INSTRUCTIONS FOR THE TASK |
Taking the listing below, restate word for word each line from the line with "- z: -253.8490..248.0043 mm" to the line with "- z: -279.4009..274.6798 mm", ends included, and stop there.

DATA PROVIDED |
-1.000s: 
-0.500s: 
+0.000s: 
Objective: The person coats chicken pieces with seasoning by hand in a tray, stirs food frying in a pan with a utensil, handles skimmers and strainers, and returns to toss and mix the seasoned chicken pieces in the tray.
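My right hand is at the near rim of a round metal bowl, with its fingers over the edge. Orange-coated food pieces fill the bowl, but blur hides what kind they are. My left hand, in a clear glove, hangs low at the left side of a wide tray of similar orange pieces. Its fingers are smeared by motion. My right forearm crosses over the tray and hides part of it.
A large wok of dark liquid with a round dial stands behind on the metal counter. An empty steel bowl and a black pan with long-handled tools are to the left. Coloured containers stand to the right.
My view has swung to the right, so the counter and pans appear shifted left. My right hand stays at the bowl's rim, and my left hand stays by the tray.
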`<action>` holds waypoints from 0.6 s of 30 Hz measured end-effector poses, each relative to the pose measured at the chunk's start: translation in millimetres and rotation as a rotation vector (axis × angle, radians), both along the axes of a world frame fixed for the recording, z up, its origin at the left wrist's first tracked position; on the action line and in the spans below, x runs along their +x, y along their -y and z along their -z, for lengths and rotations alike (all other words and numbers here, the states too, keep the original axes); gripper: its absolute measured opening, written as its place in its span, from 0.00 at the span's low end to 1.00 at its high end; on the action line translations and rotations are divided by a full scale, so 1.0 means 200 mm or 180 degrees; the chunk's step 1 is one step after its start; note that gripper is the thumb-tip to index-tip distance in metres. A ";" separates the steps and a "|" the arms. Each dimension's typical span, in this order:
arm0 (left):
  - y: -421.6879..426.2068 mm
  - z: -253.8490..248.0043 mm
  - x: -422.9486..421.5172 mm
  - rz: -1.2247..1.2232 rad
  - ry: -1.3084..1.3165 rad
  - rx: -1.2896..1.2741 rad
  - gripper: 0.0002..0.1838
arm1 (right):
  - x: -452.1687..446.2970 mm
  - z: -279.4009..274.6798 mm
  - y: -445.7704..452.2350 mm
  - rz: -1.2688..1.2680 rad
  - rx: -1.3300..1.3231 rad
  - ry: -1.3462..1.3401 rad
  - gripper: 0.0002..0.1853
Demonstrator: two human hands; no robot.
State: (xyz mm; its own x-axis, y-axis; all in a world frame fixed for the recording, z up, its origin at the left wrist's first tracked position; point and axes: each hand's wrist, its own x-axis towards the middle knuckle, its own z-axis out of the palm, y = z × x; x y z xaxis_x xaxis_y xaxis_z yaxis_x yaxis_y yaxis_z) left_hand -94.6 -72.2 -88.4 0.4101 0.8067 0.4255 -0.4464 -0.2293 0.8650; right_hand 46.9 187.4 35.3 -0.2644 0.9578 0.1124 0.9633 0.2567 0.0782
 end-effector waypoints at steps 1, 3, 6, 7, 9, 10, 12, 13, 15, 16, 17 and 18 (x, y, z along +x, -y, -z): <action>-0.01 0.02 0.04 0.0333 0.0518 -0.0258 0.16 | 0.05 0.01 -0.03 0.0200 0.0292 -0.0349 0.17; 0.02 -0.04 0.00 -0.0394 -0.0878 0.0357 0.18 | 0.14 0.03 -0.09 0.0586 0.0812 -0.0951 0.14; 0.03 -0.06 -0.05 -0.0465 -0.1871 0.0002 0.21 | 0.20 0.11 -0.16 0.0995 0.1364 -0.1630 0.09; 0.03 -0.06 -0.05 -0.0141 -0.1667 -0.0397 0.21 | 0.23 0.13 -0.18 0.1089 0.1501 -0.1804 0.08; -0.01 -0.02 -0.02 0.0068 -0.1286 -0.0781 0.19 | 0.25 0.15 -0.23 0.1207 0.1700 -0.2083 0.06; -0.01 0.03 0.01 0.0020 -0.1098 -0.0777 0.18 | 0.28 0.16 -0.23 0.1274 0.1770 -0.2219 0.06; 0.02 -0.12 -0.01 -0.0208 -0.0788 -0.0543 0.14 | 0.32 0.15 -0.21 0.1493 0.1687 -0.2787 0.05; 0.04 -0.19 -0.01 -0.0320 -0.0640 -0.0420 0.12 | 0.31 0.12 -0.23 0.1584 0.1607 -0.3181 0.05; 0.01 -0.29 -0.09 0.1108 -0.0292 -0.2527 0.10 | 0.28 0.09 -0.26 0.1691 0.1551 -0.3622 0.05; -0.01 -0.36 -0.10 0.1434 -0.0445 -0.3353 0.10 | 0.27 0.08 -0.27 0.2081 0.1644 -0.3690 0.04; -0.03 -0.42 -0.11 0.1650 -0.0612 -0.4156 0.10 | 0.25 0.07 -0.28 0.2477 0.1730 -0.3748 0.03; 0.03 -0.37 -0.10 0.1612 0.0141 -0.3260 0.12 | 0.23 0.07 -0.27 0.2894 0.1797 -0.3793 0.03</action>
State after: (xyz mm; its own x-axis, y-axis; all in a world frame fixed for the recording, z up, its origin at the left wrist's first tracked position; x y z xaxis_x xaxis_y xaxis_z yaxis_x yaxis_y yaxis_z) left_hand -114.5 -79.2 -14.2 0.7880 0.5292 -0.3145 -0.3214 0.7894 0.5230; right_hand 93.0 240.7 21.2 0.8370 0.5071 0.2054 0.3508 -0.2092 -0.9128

ANSWER TO THIS PROBLEM |
  - z: -253.8490..248.0043 mm
  - x: -422.9486..421.5172 mm
  - rz: -1.2247..1.2232 rad
  - ry: -1.3084..1.3165 rad
  - rx: -1.2896..1.2741 rad
  - gripper: 0.0002..0.1838
arm1 (right):
  - x: -452.1687..446.2970 mm
  - z: -279.4009..274.6798 mm

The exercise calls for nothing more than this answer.